ABOUT THIS EXERCISE:
Go through the data line by line. Copy each one holding the string "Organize".

[Stored items from a collection]

--------------------------------

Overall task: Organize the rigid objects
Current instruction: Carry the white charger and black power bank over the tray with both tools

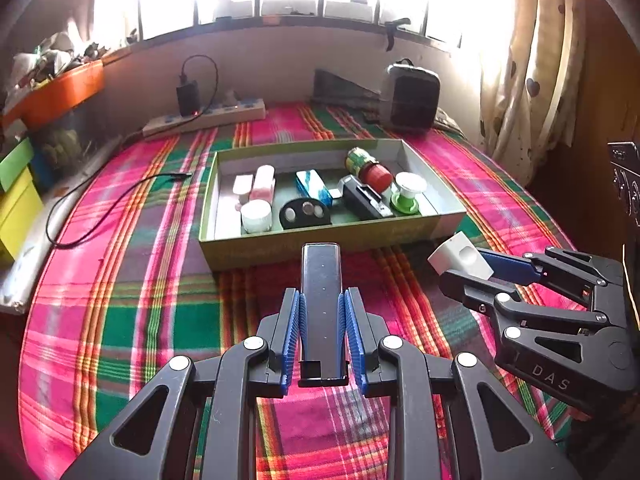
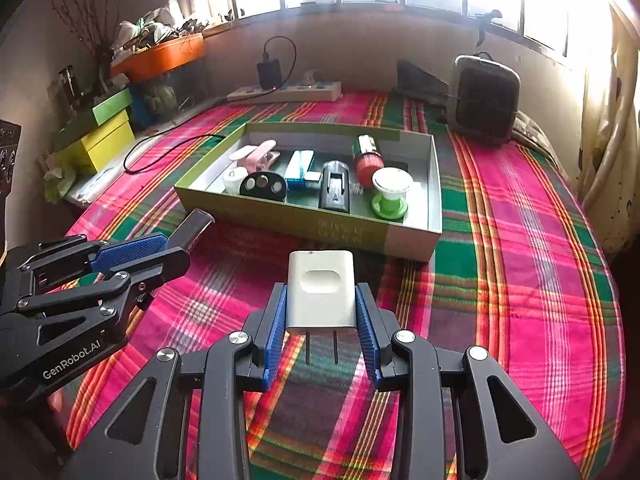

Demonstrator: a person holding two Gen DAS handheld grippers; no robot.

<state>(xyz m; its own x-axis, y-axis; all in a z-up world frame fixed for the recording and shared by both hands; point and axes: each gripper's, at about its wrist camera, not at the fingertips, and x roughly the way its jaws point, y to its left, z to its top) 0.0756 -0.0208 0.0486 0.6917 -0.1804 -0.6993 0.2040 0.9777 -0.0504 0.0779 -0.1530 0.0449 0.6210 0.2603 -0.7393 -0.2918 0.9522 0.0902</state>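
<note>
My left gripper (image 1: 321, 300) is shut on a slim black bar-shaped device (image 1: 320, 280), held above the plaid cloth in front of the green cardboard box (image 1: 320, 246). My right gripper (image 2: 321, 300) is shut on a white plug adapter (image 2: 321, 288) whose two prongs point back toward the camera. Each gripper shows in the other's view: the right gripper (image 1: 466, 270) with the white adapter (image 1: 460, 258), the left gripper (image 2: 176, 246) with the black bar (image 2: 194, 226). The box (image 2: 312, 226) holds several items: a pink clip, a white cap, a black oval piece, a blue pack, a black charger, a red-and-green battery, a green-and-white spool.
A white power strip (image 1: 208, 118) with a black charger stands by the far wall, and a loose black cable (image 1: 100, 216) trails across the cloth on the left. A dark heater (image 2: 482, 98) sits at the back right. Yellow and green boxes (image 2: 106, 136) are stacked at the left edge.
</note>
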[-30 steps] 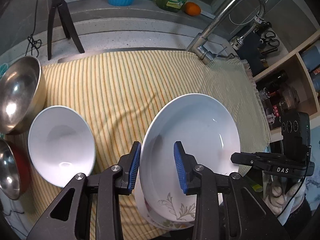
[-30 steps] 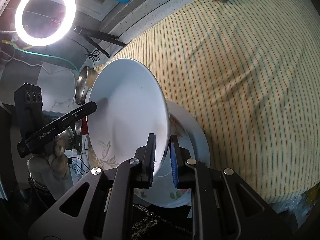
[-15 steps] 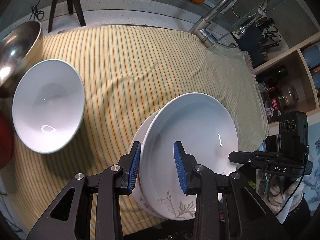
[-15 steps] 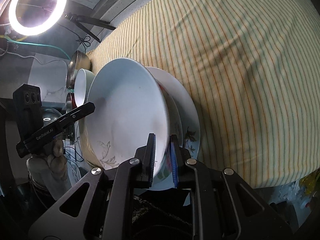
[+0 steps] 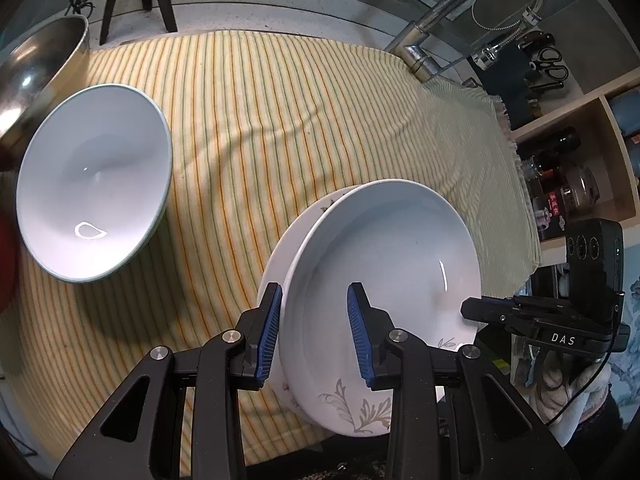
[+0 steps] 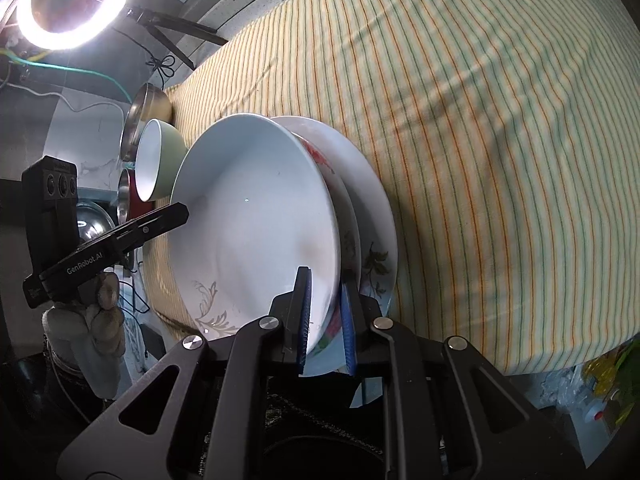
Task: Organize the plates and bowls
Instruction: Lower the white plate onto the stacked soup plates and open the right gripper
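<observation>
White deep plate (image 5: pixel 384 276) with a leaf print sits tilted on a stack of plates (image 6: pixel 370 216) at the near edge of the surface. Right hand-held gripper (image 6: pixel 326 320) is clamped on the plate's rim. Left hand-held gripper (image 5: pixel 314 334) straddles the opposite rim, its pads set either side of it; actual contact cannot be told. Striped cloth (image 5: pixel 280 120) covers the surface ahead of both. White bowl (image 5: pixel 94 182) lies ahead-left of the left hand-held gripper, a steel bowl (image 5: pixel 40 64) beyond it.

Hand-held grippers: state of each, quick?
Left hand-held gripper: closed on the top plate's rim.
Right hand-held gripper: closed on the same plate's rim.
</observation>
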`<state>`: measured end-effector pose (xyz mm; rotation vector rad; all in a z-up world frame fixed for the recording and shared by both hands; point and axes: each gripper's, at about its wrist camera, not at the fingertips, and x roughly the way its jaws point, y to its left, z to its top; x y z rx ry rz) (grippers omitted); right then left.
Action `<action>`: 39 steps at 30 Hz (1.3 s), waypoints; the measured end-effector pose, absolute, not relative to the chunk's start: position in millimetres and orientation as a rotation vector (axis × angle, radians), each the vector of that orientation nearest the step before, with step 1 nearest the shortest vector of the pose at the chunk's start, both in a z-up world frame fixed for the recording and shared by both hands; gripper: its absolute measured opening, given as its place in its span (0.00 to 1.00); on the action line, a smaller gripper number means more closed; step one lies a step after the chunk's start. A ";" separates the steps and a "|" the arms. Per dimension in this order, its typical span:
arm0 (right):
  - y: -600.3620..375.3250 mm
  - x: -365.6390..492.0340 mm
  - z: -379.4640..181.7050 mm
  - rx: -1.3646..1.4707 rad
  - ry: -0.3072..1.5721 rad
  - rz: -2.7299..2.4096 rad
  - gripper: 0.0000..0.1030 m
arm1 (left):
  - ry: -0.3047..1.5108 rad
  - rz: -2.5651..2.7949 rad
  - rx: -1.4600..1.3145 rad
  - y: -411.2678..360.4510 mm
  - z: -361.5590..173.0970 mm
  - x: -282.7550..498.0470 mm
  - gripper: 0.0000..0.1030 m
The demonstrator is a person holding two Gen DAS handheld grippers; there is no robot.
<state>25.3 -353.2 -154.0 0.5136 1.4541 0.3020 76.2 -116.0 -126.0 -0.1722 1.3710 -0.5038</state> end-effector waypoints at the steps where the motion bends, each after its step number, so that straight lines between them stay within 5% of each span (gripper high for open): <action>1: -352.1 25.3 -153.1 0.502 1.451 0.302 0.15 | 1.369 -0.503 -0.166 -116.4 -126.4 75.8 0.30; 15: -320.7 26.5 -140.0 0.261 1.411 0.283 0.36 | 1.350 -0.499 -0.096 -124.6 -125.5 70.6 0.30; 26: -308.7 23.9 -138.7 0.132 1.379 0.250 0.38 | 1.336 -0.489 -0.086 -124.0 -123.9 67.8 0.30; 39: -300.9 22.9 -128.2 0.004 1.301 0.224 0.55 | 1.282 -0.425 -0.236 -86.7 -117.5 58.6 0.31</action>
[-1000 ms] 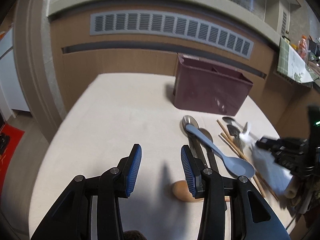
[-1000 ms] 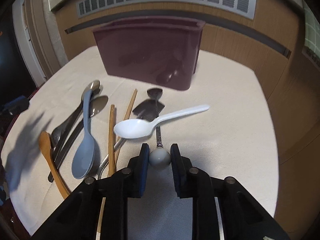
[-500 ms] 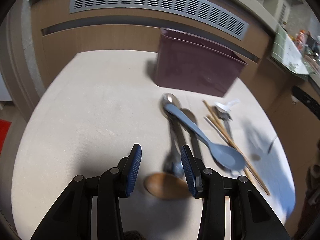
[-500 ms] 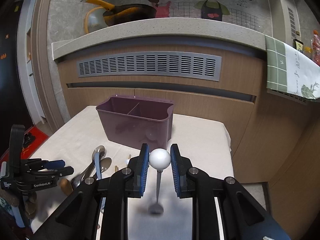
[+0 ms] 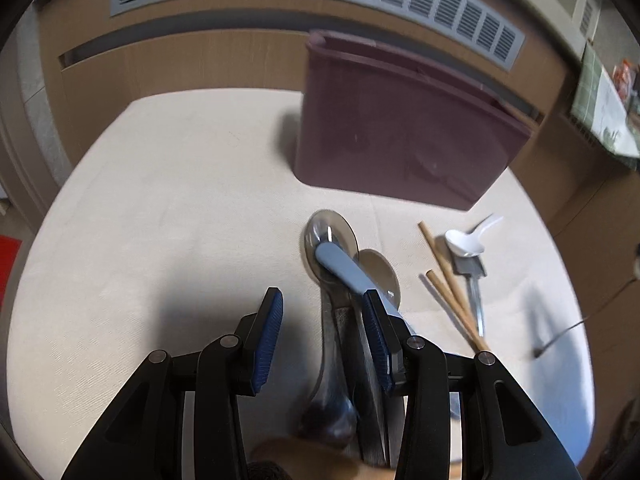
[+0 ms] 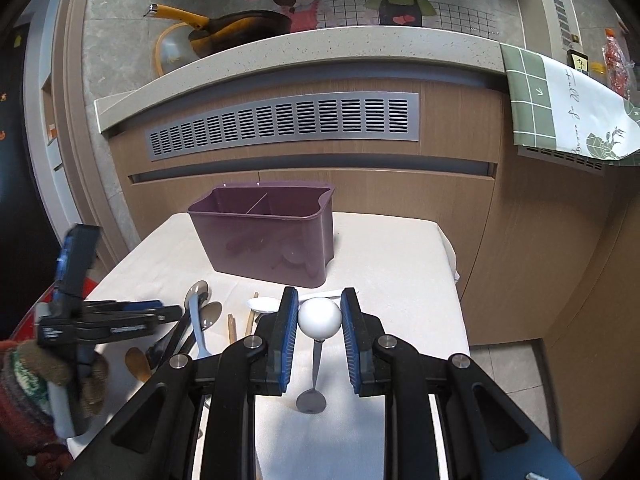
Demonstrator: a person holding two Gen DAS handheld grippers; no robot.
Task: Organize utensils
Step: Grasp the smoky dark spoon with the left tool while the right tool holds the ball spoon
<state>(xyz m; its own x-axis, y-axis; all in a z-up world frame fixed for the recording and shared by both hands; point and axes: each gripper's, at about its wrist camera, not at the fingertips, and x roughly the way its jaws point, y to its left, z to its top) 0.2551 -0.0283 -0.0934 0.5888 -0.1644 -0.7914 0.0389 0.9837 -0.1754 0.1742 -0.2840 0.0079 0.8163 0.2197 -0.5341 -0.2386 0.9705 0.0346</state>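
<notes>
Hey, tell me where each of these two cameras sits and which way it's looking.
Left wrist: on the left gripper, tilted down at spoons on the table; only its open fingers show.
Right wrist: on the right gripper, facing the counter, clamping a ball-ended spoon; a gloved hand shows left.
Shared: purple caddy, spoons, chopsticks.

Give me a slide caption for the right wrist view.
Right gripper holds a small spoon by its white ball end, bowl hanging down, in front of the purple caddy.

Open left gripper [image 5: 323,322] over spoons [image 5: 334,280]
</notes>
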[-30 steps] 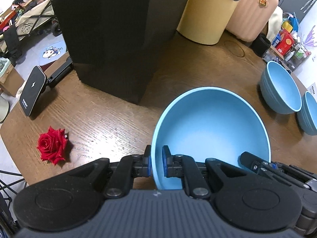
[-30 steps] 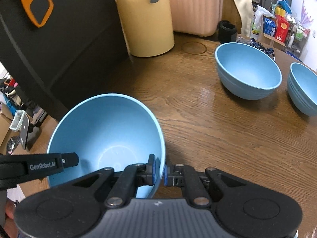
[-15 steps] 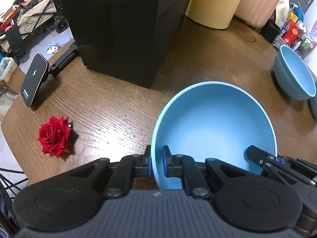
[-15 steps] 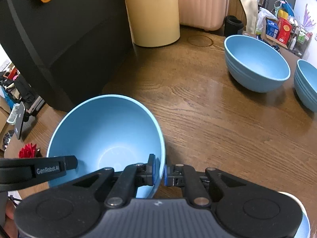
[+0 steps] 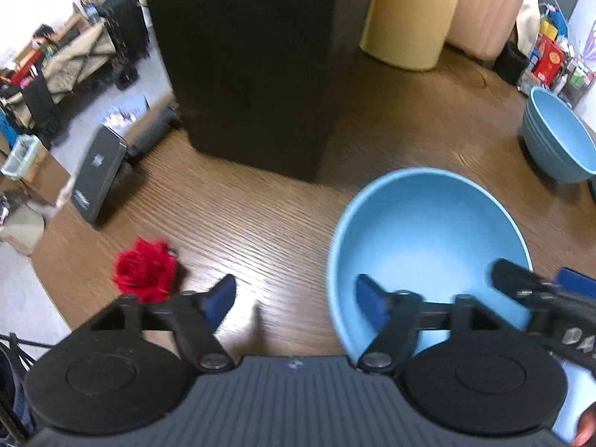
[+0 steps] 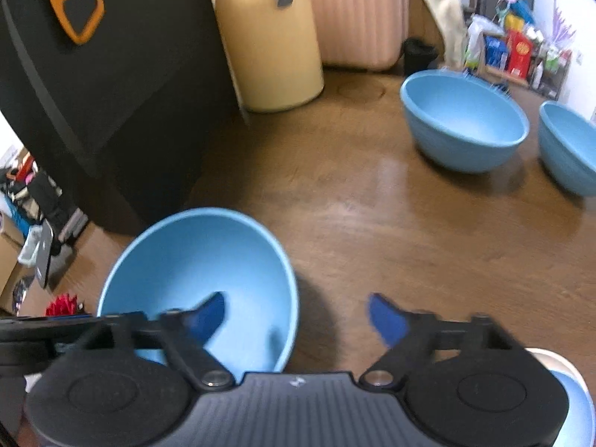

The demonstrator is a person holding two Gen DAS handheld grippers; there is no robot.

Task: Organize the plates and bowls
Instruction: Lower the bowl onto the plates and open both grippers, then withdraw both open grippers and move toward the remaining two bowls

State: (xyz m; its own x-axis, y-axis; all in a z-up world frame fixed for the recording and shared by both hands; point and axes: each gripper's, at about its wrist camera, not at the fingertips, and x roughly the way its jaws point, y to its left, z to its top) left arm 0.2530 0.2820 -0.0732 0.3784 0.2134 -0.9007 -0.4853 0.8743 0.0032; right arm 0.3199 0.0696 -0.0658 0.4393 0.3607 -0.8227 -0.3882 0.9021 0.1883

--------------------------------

TASK RESPONSE:
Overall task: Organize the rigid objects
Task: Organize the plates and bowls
Task: Organize utensils
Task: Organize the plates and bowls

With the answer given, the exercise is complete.